Tuesday, July 23, 2013

The World According to Hey-Soos

One of my favorite things about Deadline was the interplay between main character Ben and a figure he starts meeting in his dreams around the time that he is diagnosed: Hey-Soos.  When he tells his therapist Marla about Hey-Soos, she has this to say:  "You're aware that H-e-y-s-o-o-s in Spanish is spelled J-e-s-u-s."  To which Ben replies, "I am aware of that, but I'm pretty sure he spells it this way.  I mean, he didn't say that, but in the dream, I know it." 
Ben's response to what Hey-Soos looks like?  "Like he should be pronouncing his name the other way.  You know, sandals, bathrobe, got that hippie thing going.  Dark, could be Mid-Eastern or Latino.  Definitely a guy who gets harassed by Homeland Security."
And whoever Hey-Soos is, he's got some solid wisdom to impart to Ben.  You'll have to read the book yourself to get the specifics, but my man Chris Crutcher is a pretty amazing guy to have created this character who helps Ben slowly get his act together.

Monday, July 22, 2013

Finishing up thoughts on Deadline and The Fault in Our Stars

Finished reading (or listening to) Deadline.  Here's my two cents from my Goodreads review:

I listened to the audio version of this story at roughly the same time that I was re-reading
The Fault in Our Stars. Both involve main characters dealing with terminal illnesses, and both are quite brilliantly written, weaving substance in with a variety of emotions and plenty of humor.
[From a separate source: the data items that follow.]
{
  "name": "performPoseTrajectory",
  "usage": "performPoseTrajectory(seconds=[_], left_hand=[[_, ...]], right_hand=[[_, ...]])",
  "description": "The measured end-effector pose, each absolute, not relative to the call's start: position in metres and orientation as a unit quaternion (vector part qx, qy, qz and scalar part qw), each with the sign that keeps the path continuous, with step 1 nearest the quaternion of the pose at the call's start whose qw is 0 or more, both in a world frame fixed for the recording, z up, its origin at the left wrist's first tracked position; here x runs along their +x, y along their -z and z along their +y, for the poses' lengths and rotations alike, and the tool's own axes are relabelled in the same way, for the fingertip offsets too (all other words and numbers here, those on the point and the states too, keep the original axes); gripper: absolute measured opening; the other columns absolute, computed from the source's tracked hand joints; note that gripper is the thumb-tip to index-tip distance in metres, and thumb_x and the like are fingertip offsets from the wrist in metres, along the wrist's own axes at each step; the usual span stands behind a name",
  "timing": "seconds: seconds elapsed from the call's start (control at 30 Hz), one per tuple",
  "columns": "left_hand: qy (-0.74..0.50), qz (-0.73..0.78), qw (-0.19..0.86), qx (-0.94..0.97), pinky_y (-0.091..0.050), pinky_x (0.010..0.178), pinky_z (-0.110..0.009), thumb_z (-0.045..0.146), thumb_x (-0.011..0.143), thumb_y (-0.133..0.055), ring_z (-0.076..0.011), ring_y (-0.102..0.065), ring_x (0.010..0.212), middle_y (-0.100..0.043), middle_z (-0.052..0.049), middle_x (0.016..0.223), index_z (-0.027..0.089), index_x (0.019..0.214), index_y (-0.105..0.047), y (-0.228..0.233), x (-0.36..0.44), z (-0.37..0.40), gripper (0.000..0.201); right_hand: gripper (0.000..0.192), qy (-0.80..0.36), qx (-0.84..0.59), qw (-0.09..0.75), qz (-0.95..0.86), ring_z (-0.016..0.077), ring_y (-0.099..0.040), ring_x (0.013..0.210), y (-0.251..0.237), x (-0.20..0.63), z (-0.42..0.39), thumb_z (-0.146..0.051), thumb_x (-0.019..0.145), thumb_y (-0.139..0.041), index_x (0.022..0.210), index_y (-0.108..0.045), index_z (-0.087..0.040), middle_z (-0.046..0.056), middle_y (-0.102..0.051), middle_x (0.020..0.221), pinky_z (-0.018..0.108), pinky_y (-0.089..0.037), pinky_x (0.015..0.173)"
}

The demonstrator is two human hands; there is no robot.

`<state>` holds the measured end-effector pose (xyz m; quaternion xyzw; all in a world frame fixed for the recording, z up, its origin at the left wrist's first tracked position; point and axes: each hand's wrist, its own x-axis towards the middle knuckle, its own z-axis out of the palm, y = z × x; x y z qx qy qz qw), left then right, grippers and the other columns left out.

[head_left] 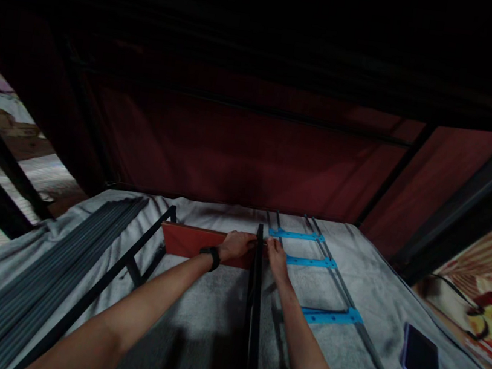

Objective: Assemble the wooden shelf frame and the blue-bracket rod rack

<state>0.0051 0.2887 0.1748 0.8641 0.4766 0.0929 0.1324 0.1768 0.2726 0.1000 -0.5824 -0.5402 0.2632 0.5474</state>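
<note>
A black metal rail (252,307) runs from near me toward the back across a grey cloth (208,289). At its far end a red-brown panel (187,241) stands on edge, stretching left from the rail. My left hand (237,245), with a black band at the wrist, grips the panel's right end against the rail. My right hand (276,255) rests on the other side of the rail, fingers at the same joint. Whether it holds a small part is hidden.
A bundle of dark rods (31,276) lies along the left. A ladder-like frame with blue cross-pieces (319,314) lies to the right. A dark phone (423,361) sits at the far right. Red fabric walls (250,154) and black posts enclose the back.
</note>
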Motion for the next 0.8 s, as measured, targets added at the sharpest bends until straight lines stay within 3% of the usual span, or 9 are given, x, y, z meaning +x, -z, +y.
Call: performPoseTrajectory(seconds=[0.13,0.33,0.5,0.67,0.8], left_hand=[[-0.099,0.476,0.132,0.864,-0.045,0.089,-0.037,0.029,0.096,-0.046,-0.0292,-0.068,0.103,-0.076,-0.008,0.112,0.027,0.117,-0.071,-0.1765,0.0053,0.2871,0.033],[-0.101,0.486,0.126,0.859,-0.045,0.091,-0.035,0.031,0.097,-0.046,-0.0259,-0.068,0.103,-0.076,-0.007,0.112,0.029,0.114,-0.070,-0.1756,0.0052,0.2855,0.030],[-0.083,0.473,0.114,0.870,-0.046,0.094,-0.038,0.031,0.097,-0.044,-0.0277,-0.068,0.107,-0.075,-0.008,0.116,0.029,0.119,-0.068,-0.1737,0.0045,0.2873,0.033],[-0.076,0.476,0.111,0.869,-0.048,0.092,-0.037,0.033,0.097,-0.044,-0.0278,-0.069,0.108,-0.074,-0.008,0.116,0.030,0.118,-0.068,-0.1745,0.0041,0.2908,0.032],[-0.084,0.472,0.120,0.869,-0.049,0.090,-0.032,0.030,0.096,-0.046,-0.0246,-0.068,0.107,-0.074,-0.005,0.118,0.031,0.121,-0.066,-0.1749,0.0021,0.2925,0.032]], right_hand=[[0.036,-0.272,-0.575,0.551,-0.540,0.0217,-0.061,0.079,-0.1003,0.1747,0.2747,-0.059,0.081,-0.052,0.077,-0.062,-0.024,0.002,-0.067,0.077,0.034,-0.048,0.078],[0.040,-0.269,-0.592,0.538,-0.537,0.0220,-0.058,0.070,-0.1047,0.1762,0.2798,-0.062,0.079,-0.054,0.061,-0.055,-0.027,0.002,-0.060,0.063,0.036,-0.045,0.075],[0.043,-0.293,-0.574,0.540,-0.541,0.0213,-0.061,0.073,-0.1023,0.1743,0.2750,-0.066,0.080,-0.049,0.076,-0.061,-0.025,0.002,-0.065,0.071,0.033,-0.048,0.070],[0.028,-0.267,-0.575,0.524,-0.569,0.0208,-0.059,0.073,-0.1046,0.1751,0.2754,-0.050,0.082,-0.052,0.073,-0.059,-0.025,0.000,-0.062,0.068,0.034,-0.047,0.076],[0.026,-0.253,-0.582,0.508,-0.582,0.0208,-0.058,0.070,-0.1064,0.1772,0.2790,-0.046,0.085,-0.051,0.070,-0.057,-0.026,0.000,-0.061,0.066,0.033,-0.046,0.074]])
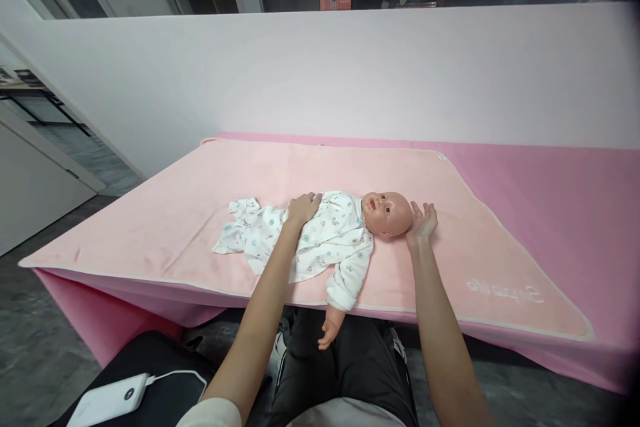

I do think that Crutcher pulls back from the more painful emotions toward the end, making the last couple of chapters come across as somewhat glib. Nonetheless, Ben Wolf's quest for knowledge and truth will resonate with teens.

Friday, July 19, 2013

Main characters with an incurable disease

Tell someone you're reading a great book about a character who has just found out he or she is dying of an incurable disease, and your friend may think you're a glutton for punishment.  But some of these books are among the most life-affirming and lively that I've ever read.  I'm currently reading two:  John Green's The Fault in Our Stars, and Chris Crutcher's DeadlineThe Fault in Our Stars is actually a re-read since my adult book club is discussing it at this month's meeting and it's been a while since I read it.    It's been good to reacquaint myself with Hazel and Augustus.  And as I'm listening to a great audio production of Deadline, I've decided that Ben Wolf may be my favorite Chris Crutcher protagonist ever.  The thing about both of these books-- and so many others that follow a similar vein-- is that the characters so fully embrace the time they have left.  They've taken the knowledge of their illness and made the decision to make each moment count.  Sure, the story is likely to have some tears by the end as you've gotten to know the characters... but if you avoid these two, you're missing some great humor and truly compelling storytelling from two masters.